Neste pregão, os preços do cereal foram sustentados pela valorização do petróleo no mercado internacional – fator que aumenta a competitividade do etanol à base de milho – e pela demanda internacional aquecida pelo cereal norte-americano.

Mais cedo, o USDA relatou duas vendas individuais de milho, sendo uma de 380 mil toneladas para o México e outra de 128 mil toneladas para a Coreia do Sul.

O órgão também divulgou que as inspeções de cargas de milho para exportação somaram 1,691 milhão de toneladas na semana encerrada em 7 de maio, volume 17,1% inferior ao registrado na semana anterior, mas 30,1% acima do embarcado em igual período do ano passado. O mercado projetava entre 1,400 e 2,450 milhões de toneladas.

Daqui a pouco, o órgão publicará o boletim semanal atualizado com os estágios e condições das lavouras norte-americanas. Amanhã (12), sai o relatório mensal de oferta e demanda de maio, o primeiro com a estimativa de produção nos EUA em 2026/27.

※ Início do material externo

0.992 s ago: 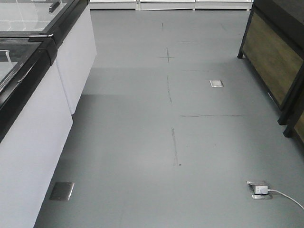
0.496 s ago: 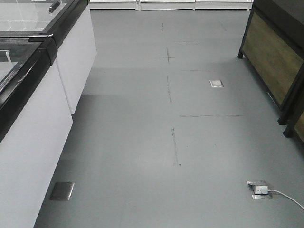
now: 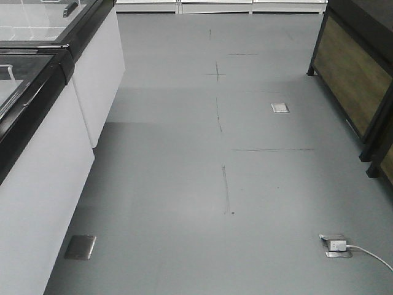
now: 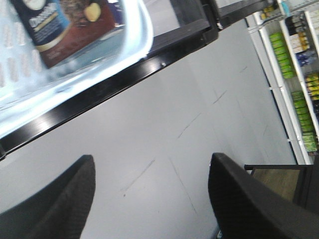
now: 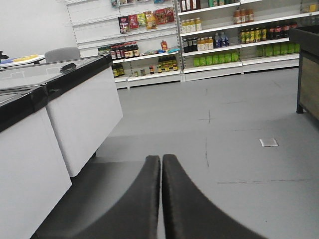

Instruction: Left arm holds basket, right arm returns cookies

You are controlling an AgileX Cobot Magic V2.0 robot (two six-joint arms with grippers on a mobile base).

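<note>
The light blue basket (image 4: 142, 35) fills the upper left of the left wrist view, resting over the black rim of a chest freezer (image 4: 149, 67). Inside it lies the cookies carton (image 4: 65, 25), dark with a chocolate cookie picture and white lettering. My left gripper (image 4: 152, 164) is open, apart from the basket, with only grey floor between its fingers. My right gripper (image 5: 161, 158) is shut with nothing in it, pointing down the aisle above the floor. No arm, basket or carton shows in the front view.
White chest freezers (image 3: 55, 123) with black rims line the left of the aisle. A wooden-panelled stand (image 3: 356, 74) is on the right. Floor sockets (image 3: 335, 244) with a white cable lie at the lower right. Stocked shelves (image 5: 224, 40) close the far end.
</note>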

Quanto à previsão do tempo, o boletim diário do USDA indica que geadas foram observadas no início do dia de hoje em partes do alto Meio-Oeste do Corn Belt, estendendo-se até o norte de Iowa. “Embora grande parte do Meio-Oeste tenha umidade adequada no solo, o atual período de frio está desacelerando a emergência e o crescimento do milho e da soja recentemente plantados”, afirma o USDA.

O desenvolvimento final da safra de inverno no Centro-Sul do Brasil e o progresso da colheita da Argentina seguem no radar.